→ What you will do
Work through the data below and give the number of lines holding "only", nothing more.

→ Provided records
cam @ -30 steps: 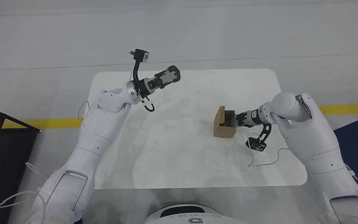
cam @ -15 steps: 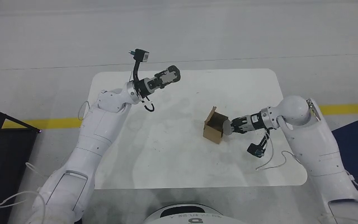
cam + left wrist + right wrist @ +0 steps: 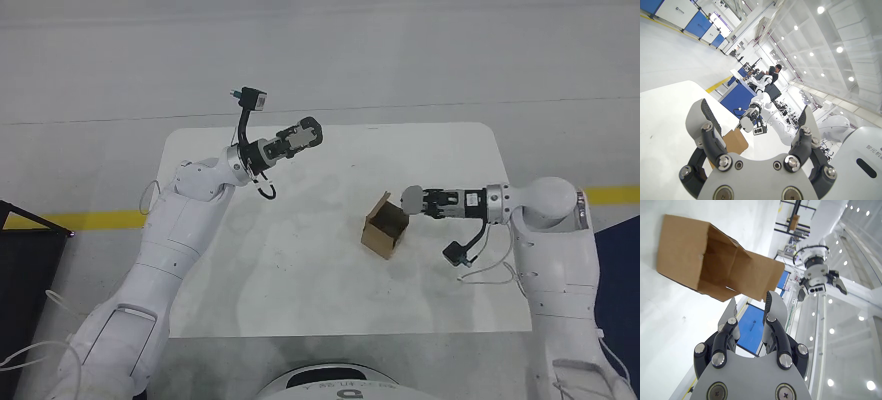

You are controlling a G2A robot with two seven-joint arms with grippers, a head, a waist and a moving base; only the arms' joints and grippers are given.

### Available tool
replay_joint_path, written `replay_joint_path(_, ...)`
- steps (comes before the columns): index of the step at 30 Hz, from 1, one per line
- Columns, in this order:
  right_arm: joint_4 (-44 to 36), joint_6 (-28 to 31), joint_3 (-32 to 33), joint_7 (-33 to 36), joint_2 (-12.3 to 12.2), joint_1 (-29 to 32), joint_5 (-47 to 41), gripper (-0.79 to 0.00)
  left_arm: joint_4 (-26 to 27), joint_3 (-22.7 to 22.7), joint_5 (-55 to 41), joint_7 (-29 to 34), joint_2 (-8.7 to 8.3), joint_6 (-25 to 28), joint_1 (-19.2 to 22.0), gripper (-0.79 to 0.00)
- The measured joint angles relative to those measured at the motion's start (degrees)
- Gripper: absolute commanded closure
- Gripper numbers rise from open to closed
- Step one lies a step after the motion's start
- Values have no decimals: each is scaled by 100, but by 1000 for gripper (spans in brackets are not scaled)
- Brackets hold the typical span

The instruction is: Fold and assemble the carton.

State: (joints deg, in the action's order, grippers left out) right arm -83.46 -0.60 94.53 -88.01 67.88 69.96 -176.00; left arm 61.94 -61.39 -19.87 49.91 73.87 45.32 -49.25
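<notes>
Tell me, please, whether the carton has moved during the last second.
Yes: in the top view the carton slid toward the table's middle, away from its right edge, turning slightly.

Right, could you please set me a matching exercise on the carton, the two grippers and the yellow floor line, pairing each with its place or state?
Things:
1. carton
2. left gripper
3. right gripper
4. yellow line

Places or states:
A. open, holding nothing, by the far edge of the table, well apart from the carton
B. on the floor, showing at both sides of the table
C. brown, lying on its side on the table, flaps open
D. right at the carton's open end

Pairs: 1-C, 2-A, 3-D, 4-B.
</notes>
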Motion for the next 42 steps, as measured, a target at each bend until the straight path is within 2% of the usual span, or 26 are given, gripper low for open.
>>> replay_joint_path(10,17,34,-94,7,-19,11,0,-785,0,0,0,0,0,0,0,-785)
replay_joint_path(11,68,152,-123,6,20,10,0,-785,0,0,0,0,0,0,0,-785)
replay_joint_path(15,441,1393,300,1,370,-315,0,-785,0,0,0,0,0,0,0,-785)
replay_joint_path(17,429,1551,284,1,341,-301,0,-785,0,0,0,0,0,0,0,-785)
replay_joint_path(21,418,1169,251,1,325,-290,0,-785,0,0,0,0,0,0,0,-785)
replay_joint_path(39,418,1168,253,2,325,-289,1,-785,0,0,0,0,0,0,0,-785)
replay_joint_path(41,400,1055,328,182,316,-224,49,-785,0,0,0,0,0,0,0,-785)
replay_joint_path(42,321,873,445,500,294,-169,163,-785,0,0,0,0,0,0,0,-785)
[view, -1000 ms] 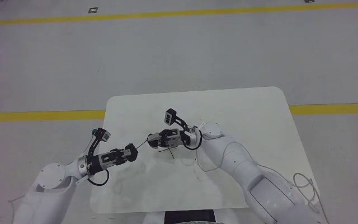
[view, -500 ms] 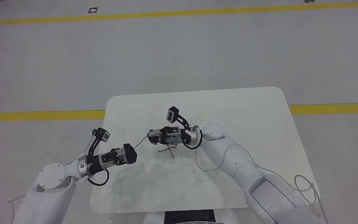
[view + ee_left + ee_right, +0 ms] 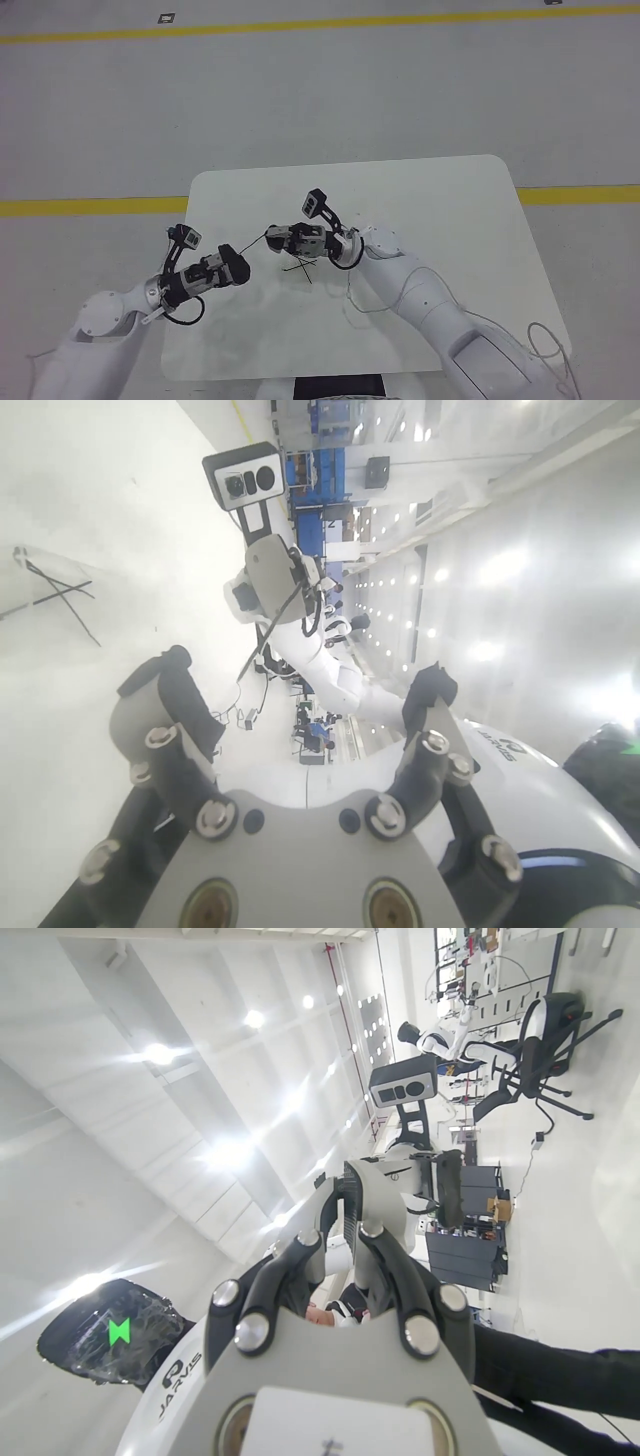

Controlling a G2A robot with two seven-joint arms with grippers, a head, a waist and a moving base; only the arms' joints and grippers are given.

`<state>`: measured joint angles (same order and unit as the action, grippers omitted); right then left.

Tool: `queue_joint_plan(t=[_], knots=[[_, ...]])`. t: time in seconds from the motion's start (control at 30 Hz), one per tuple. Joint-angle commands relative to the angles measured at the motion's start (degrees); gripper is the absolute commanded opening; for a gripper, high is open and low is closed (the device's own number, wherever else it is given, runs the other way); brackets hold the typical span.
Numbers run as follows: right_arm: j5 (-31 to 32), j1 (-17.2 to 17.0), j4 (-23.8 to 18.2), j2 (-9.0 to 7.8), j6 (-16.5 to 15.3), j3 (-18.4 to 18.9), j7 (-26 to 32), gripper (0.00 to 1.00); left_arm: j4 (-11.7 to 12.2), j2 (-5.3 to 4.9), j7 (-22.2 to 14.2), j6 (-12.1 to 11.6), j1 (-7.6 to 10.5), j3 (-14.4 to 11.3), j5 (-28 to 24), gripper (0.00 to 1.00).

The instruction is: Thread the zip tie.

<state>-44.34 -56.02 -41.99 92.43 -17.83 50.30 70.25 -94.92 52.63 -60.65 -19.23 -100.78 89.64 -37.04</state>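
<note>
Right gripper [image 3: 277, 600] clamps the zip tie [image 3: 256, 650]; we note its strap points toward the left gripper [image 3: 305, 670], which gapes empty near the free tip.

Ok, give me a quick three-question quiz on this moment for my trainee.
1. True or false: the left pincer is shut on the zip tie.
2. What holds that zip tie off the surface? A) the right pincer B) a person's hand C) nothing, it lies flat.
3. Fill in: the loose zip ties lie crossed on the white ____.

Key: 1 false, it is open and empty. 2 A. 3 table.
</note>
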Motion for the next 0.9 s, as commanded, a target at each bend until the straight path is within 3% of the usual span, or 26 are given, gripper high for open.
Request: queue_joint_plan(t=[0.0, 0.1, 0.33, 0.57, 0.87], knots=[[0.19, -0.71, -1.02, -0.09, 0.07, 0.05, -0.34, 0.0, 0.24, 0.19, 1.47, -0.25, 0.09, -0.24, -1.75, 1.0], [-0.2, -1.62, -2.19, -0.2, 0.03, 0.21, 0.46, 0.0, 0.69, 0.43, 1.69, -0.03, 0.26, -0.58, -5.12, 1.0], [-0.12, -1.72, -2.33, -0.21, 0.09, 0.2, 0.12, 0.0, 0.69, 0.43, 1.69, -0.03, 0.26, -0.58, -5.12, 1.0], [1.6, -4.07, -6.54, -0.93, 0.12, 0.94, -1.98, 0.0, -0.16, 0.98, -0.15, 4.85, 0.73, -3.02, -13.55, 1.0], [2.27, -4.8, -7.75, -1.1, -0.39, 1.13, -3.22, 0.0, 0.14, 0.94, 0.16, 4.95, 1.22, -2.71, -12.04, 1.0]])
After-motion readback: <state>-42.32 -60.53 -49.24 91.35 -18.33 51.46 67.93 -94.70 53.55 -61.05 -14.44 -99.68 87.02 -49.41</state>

→ Response
2